Where Bellingham was once in front of the line for money for cleanup, delays and the increase in competitive projects have driven the mill site priorities somewhere to the middle of the pack, with funds now guaranteed only to clean the inner waterway, and only through 2013.
A program of revenue matches from the state, the Local Infrastructure Financing Tool created by the legislature in 2006, has also languished. Under the LIFT, The city is eligible to receive up to $1 million per year for 25 years, for a maximum of $25 million, to be used for repayment of bonds issued to finance public improvements, in essence money that can be spent now based on an expected increase in property values.
According to the city, the clock has to start on the LIFT also no later than 2013 or the opportunity is lost. The city delayed enacting the program after property values collapsed in 2007 and development around the GP property stalled out.

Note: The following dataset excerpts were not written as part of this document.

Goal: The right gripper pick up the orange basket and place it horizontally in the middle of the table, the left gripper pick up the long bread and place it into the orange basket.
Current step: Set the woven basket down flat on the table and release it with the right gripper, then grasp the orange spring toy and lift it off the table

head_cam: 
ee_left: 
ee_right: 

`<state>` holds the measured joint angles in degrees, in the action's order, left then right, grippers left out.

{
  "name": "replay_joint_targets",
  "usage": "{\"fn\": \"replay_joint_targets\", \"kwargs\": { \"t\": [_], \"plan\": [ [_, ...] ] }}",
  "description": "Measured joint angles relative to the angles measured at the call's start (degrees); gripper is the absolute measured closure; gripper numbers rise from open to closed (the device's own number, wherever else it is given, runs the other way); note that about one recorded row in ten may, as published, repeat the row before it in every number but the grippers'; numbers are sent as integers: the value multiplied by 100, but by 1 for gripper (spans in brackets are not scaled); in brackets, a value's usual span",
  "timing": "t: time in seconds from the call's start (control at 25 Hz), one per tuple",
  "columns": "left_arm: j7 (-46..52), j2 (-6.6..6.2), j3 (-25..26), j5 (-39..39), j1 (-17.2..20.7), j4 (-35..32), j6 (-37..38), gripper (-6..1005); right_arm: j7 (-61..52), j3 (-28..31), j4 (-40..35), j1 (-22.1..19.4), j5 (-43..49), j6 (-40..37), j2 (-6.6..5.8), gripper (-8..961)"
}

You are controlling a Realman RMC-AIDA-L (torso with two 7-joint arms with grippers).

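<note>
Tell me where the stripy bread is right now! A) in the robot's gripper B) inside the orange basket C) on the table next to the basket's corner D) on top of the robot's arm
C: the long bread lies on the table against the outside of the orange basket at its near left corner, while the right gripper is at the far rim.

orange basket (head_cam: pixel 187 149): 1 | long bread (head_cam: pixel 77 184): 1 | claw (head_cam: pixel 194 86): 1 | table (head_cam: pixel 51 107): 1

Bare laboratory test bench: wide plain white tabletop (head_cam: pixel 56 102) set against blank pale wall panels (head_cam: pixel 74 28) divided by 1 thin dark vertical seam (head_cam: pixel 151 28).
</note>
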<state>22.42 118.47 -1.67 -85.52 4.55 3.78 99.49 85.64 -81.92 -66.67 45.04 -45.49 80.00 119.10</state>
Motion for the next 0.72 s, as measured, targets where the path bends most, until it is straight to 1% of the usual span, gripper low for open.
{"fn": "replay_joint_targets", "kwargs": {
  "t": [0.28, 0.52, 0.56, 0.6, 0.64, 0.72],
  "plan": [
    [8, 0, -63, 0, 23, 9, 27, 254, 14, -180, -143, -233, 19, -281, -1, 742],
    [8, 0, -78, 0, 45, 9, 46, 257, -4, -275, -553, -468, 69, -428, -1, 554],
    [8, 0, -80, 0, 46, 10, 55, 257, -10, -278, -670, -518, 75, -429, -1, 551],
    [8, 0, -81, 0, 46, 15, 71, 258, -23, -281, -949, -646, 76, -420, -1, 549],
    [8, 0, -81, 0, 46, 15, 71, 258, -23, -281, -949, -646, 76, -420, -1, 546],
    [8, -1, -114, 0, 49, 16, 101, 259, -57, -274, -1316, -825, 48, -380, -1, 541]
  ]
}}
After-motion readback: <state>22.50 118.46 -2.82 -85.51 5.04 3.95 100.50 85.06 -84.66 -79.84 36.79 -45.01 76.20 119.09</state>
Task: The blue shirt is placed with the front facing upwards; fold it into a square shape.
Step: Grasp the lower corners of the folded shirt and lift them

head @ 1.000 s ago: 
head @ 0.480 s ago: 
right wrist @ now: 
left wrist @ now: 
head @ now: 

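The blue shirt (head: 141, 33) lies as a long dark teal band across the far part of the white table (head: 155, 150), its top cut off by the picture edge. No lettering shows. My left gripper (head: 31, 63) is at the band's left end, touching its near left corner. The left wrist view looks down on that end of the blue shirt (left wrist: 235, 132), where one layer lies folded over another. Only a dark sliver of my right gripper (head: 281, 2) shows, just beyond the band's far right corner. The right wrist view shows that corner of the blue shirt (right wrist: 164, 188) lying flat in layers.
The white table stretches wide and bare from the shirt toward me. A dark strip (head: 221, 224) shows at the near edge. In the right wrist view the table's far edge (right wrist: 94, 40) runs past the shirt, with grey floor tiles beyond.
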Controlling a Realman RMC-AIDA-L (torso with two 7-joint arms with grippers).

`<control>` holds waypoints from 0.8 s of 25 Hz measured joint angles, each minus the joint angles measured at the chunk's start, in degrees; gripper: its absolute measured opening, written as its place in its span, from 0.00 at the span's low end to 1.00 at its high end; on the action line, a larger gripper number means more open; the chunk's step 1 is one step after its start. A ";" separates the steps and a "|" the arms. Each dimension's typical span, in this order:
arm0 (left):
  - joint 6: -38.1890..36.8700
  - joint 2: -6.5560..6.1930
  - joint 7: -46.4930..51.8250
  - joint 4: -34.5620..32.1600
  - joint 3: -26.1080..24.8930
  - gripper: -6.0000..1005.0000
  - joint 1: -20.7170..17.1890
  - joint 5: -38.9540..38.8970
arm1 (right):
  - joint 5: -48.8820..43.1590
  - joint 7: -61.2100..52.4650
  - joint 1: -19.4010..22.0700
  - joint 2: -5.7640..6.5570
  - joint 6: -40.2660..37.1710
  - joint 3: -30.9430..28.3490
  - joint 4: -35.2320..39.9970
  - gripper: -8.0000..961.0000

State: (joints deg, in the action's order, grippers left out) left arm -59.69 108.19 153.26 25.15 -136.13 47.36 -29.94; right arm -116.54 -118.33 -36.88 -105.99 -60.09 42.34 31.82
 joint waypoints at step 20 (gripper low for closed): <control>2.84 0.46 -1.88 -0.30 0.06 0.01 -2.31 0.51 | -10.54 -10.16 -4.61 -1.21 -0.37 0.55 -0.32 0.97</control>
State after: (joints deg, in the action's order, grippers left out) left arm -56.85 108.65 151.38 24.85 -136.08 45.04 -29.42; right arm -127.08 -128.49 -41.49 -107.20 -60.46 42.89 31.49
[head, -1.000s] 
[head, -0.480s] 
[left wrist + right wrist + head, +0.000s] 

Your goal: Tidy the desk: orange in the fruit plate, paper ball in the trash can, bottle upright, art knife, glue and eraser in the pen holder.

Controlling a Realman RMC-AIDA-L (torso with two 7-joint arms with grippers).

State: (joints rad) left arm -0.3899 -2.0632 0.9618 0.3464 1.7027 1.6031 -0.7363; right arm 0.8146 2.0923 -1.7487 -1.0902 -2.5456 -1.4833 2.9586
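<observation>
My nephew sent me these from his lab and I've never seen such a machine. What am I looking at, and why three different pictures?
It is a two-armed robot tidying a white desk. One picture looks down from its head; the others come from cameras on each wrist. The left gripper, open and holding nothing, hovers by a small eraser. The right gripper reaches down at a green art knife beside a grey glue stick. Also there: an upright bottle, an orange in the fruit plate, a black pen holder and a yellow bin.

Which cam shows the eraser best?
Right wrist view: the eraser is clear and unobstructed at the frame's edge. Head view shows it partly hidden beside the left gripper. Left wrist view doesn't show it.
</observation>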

Yet even if documents roll out as scheduled, Bellingham City Council response is likely to be grave.
“We did not question the basic assumptions surrounding the building of a marina for yachts and gave a regulatory pass on what could become a white elephant like it has for the City of Bremerton due to the economic failure of a similar yacht marina,” Jack Weiss lamented recently in comments to his fellow council members.
“Council was told in an emergency special meeting with the port on April 20, 2009, that because of a grant application that was to be turned in within a few days, that public and advisory board review would be suspended,” Weiss continued. “Further, we would need to approve a plan that was 180 degrees opposite of what was agreed to in 2006. The unsuccessful grant application for this emergency situation was not turned in within a few days,” he complained, “but was actually submitted five months later. Through that 4-2 vote, the council has created a mess that it has ignored during the last 2½ years, while staff—with our blessing—digs us in deeper.”
“When I took office, the port was very set on a fast-track to do some really questionable, expensive things,” the mayor confessed. “I couldn’t get along with them and at the same time stop them.”